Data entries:
━━━━━━━━━━━━━━━━━━━━━━━━━━━━━━

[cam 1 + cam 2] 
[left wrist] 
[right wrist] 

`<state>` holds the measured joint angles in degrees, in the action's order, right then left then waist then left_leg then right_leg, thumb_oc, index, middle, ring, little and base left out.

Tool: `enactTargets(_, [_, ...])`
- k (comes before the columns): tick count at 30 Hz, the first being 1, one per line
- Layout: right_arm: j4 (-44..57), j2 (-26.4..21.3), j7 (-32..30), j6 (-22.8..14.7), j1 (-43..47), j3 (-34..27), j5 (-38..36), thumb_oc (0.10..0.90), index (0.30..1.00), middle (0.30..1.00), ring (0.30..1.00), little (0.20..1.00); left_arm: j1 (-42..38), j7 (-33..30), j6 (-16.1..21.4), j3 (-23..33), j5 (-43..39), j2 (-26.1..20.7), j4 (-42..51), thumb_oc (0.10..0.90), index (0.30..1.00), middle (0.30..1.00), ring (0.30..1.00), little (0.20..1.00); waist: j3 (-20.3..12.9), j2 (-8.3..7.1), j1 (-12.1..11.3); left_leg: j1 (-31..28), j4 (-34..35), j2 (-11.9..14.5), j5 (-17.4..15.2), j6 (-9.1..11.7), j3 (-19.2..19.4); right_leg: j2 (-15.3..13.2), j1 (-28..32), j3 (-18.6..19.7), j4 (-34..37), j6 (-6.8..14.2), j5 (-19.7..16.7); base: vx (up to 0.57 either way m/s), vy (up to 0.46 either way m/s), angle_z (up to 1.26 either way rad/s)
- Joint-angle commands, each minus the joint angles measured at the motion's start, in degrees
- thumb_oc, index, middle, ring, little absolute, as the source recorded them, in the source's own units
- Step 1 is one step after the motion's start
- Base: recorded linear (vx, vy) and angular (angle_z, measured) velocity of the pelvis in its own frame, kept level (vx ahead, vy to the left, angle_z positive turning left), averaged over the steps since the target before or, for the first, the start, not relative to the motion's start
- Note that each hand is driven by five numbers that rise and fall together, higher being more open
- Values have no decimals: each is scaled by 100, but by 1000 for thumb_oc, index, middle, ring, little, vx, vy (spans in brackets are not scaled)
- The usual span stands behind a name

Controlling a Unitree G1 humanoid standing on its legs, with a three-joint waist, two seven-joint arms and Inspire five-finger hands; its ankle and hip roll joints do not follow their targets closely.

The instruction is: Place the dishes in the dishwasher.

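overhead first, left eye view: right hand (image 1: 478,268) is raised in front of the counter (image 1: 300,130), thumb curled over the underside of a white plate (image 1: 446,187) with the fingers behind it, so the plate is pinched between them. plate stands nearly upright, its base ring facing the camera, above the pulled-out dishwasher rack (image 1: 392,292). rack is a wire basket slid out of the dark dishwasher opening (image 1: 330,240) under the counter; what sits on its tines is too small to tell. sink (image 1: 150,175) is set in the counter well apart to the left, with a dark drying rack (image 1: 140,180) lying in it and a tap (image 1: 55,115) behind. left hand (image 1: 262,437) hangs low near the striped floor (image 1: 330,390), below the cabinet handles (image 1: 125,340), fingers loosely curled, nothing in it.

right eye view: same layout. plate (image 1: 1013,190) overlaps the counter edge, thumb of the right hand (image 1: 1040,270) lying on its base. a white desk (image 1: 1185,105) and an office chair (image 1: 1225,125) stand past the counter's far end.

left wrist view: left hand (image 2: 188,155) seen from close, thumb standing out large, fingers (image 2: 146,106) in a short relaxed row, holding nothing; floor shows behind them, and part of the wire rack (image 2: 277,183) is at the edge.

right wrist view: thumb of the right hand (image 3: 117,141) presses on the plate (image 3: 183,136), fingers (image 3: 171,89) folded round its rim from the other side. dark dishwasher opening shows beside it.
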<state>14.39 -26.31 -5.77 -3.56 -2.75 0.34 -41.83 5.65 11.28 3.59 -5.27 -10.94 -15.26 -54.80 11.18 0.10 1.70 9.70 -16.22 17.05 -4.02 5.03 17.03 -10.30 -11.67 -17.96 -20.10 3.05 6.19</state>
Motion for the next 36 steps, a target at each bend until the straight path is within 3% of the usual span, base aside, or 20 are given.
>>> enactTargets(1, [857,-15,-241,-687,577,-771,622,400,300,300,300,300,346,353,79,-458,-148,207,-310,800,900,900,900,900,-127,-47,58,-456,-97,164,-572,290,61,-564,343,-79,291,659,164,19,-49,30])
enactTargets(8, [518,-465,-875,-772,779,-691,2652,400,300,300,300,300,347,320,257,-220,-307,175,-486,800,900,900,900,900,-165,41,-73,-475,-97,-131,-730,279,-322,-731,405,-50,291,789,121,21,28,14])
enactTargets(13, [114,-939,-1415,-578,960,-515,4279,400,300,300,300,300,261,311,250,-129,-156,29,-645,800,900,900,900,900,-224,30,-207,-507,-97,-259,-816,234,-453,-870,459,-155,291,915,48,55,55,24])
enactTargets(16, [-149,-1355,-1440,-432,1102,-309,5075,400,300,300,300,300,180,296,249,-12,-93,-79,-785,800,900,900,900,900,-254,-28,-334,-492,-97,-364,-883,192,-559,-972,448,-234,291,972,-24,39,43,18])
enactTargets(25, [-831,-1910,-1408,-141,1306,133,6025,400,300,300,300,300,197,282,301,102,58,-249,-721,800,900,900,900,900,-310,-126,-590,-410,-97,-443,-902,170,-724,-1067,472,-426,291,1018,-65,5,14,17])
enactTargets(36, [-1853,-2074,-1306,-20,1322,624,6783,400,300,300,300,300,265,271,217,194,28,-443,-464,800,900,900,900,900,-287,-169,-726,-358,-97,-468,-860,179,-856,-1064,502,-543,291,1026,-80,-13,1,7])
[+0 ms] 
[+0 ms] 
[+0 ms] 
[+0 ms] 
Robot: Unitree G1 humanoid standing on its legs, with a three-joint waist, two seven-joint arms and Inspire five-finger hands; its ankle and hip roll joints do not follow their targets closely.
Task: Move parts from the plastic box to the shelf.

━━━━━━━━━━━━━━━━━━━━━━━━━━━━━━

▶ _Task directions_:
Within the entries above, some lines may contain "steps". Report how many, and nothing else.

▶ _Task response_:
2